══ Recorded data ══

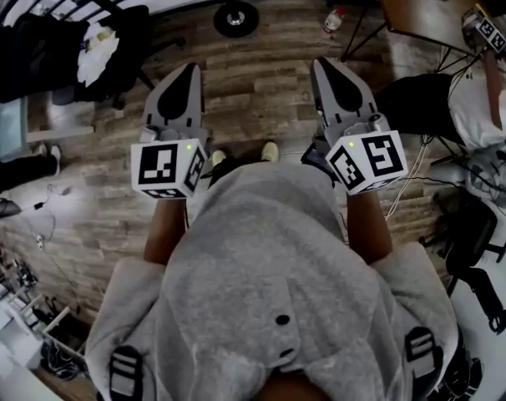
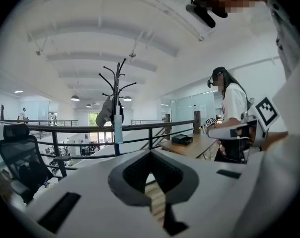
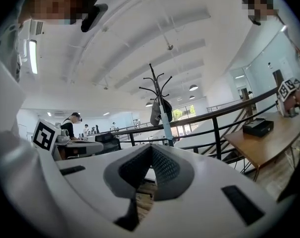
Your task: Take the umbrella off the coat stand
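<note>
Wood-plank flooring (image 1: 253, 65) of an open office loft lies below both tongs, which a person in a grey hoodie (image 1: 270, 266) holds out side by side, roughly level. Left tongs (image 2: 151, 155) are closed, the two jaws meeting at the tip with nothing between them. Right tongs (image 3: 151, 148) are likewise closed and empty. Well ahead of them runs a black railing (image 2: 155, 129). Just on its near side stands the black coat stand (image 2: 118, 95), upright, with curved hooks at its top. The umbrella (image 2: 119, 129), slim, pale blue and folded, hangs straight down along the stand's pole. A grey bag (image 2: 106, 113) hangs just beside it, on its left in the left gripper view. Neither pair of tongs touches the stand or the umbrella. To the right of the stand a wooden tabletop (image 2: 187, 147) carries a small black box (image 2: 181, 139). A black office chair (image 2: 19, 157) stands at the left by the railing. Another person in a white shirt (image 2: 234, 103) is at the right.
</note>
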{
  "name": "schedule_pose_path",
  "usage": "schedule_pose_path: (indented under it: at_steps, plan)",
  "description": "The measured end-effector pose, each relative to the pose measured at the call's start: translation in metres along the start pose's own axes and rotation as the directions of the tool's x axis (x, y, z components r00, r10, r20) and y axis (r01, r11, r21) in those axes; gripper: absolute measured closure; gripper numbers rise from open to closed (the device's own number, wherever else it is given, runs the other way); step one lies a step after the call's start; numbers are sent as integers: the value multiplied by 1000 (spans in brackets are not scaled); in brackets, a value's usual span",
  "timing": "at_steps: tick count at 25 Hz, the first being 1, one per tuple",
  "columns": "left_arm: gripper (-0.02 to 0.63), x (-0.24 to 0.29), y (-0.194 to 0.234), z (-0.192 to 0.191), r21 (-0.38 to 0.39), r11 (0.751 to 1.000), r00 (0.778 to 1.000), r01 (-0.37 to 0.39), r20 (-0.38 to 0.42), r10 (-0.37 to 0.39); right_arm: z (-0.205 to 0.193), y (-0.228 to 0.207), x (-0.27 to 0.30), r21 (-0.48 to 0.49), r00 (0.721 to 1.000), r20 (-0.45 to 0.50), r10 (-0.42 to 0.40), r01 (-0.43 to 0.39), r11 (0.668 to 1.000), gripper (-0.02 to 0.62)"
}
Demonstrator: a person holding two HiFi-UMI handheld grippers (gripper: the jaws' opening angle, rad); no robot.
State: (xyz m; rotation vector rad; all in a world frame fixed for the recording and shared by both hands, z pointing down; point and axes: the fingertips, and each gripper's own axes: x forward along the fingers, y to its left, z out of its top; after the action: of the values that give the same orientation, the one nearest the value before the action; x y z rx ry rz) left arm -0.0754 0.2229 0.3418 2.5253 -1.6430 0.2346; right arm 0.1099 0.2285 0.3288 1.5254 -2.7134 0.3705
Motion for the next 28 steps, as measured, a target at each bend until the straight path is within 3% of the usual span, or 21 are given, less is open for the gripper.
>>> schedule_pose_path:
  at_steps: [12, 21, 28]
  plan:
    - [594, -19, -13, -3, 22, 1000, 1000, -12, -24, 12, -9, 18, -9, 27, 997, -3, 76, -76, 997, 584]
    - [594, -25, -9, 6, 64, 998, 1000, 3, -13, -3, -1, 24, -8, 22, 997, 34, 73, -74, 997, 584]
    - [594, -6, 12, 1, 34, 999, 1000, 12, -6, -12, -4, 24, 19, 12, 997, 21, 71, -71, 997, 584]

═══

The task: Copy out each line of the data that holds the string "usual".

Answer for this exercise:
  "description": "The measured end-effector pose, each relative to the pose measured at the call's start: translation in metres along the start pose's own axes and rotation as the directions of the tool's x axis (x, y, z components r00, r10, r20) and y axis (r01, r11, r21) in those axes; gripper: absolute measured closure; gripper numbers rise from open to closed (the device's own number, wherever else it is given, runs the other way); step one lies a step after the call's start; numbers are sent as integers: the value multiplied by 1000 (spans in brackets are not scaled); in brackets, a value's usual span",
Motion for the next 28 steps, as measured, a target at each bend until the straight path is within 3% of the usual span, or 21 are given, less is open for the gripper.

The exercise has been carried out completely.